## WORK TO COMPLETE
Could you return the listing below exactly, with every line intact?

## SOURCE DATA
-------
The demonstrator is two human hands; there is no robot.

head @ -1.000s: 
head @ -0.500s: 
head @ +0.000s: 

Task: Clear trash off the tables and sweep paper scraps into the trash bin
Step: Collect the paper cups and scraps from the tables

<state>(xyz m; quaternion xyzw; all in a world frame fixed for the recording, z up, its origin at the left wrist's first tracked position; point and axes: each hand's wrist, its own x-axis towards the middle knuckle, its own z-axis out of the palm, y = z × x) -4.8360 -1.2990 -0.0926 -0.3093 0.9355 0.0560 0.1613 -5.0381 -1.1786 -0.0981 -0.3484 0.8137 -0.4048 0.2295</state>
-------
## ANSWER FOR THE TASK
The demonstrator is two human hands; there is no robot.

head @ -1.000s: 
head @ -0.500s: 
head @ +0.000s: 

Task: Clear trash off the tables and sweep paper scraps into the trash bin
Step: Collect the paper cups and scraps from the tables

<state>(xyz m; quaternion xyzw; all in a world frame fixed for the recording, z up, its origin at the left wrist's first tracked position; point and axes: each hand's wrist, its own x-axis towards the middle knuckle, its own z-axis out of the palm, y = z × x) -4.8360 -1.2990 -0.0926 -0.3093 0.9355 0.0560 0.1613 -5.0381 -1.1786 -0.0981 -0.3484 0.8137 -0.4048 0.2295</state>

Nothing remains to be added to the exercise.